Excess nitrogen and phosphorus from animal waste or fertilizer may be an emerging threat as it changes the relationship between plants and rhizomes in soil that sequester carbon.
Deron Burkepile

“[C]ooperation is rarely favored in nature,” states a new paper by two UCSB researchers, and they’re talking about corals and fungi, rather than presidential candidates, though the two groups share similar traits: “[T]heory suggests mutualisms can best be viewed as reciprocal exploitations that provide a net benefit to each partner.”

Like the echo chamber in which national U.S. politics takes place, the energy generated between symbiotic pairings like corals and algae doesn’t always get picked up by the other. What prompts these inefficiencies in a biologic equation can be due to the addition of nitrogen from fertilizer runoff, sewage, or even greenhouse gases dissolving in sea water, concludes Professor Deron Burkepile and PhD student Andy Shantz’s recent paper in Ecology Letters. The results could include less sequestration of carbon from the atmosphere or a loss of fish habitat.

Andy Shantz (left) and Deron Burkepile
Julie Cohen

The two examined more than 300 sets of data on relationships between photosynthetic organisms (plants, for the most part, that make their own food) and creatures that seek food in the environment — organisms that depend on each other for a portion of the substances they need to either create food or eat. Called phototrophs and heterotrophs, the pairs’ mutually helpful co-existence began to lessen when man-made nutrients were added, they document.

In the case of corals and algae, algae normally take in sunlight and carbon dioxide, and will produce extra carbohydrates that the coral — among which they grow — use as food. In turn, the coral creatures poop out nitrogen that the algae need. “[B]ecause tropical waters tend to be nutrient-poor, they don’t have enough nitrogen to achieve their growth potential,” explained Shantz. “So, the algae trade some of the excess carbohydrates to the coral for nitrogen until they have maximized their growth.”

When the algae gain nitrogen through nitrate runoff or atmospheric nitrous oxides, however, they must use extra energy — or more carbs — to process it into nitrogen. That results in less sugars, or food, to give to the corals. “Theirs is an increased cost because they get a smaller cut of the carbohydrates. Hence, we see algae do better but coral growth decline,” said Shantz.

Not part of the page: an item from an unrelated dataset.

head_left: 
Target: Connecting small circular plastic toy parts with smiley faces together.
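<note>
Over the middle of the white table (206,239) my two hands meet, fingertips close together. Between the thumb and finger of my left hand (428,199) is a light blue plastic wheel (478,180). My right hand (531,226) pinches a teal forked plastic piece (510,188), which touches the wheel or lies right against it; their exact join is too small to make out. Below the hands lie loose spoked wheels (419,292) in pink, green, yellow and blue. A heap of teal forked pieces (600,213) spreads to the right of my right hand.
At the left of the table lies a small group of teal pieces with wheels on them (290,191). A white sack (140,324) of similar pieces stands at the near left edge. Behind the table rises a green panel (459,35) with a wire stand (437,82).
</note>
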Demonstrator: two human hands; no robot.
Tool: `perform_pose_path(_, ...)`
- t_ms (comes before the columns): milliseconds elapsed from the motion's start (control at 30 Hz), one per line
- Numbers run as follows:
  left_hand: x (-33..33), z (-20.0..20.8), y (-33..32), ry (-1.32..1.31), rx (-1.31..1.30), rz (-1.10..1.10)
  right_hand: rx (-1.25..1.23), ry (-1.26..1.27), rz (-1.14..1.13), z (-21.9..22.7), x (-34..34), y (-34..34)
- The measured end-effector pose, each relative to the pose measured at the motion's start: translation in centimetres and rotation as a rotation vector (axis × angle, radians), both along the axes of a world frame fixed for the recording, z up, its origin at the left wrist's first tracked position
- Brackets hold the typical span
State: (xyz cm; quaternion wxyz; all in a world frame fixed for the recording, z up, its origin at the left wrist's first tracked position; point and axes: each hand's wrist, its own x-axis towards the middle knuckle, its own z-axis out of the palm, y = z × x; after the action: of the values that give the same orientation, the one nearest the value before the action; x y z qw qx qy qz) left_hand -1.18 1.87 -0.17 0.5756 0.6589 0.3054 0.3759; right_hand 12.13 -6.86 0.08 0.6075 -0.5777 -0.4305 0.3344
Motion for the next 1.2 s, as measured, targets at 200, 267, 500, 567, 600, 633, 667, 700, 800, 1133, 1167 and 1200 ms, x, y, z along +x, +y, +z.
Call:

Some corals trade nutrients with algae to augment poor conditions.
Deron Burkepile

Corals are composed of little polyps that create the limestone outer structure of coral, attaching themselves permanently to rock or other corals. They are dependent on the algae, zooxanthellae, to survive. The loss of corals can lead to “fewer fishes on those reefs,” Burkepile explained, “and less of a source of protein and income for local communities.’

In the case of terrestrial plants, a mutually beneficial interaction occurs between plant roots and a multitude of bacteria and fungi in the soil. Like the algae/coral equation, the addition of nitrogen or phosphorus causes the plant to release less carbohydrate (or carbon-based foods, like glucose) for the soil microorganisms to use. The result is that “if the heterotrophs suffer under nutrient pollution,” Burkepile said, “then the plants may lose some of their resistance to … stressors” like drought and disease.

Burkepile and Shantz’s study also found that certain ratios of nitrogen to phosphorus had lesser consequences to heterotrophs, although it depended on the type of organism involved. Also, they ponder whether nitrogen-enriched plants would sequester carbon to a greater extent, or if that would be offset by the harm to the soil, which accounts for “as much as 70 percent of carbon storage in some ecosystems.”

Excess fertilizer, atmospheric nitrogen pollution, stress, carbon exchange: it’s all part of the science of global change in the 21st century, they conclude.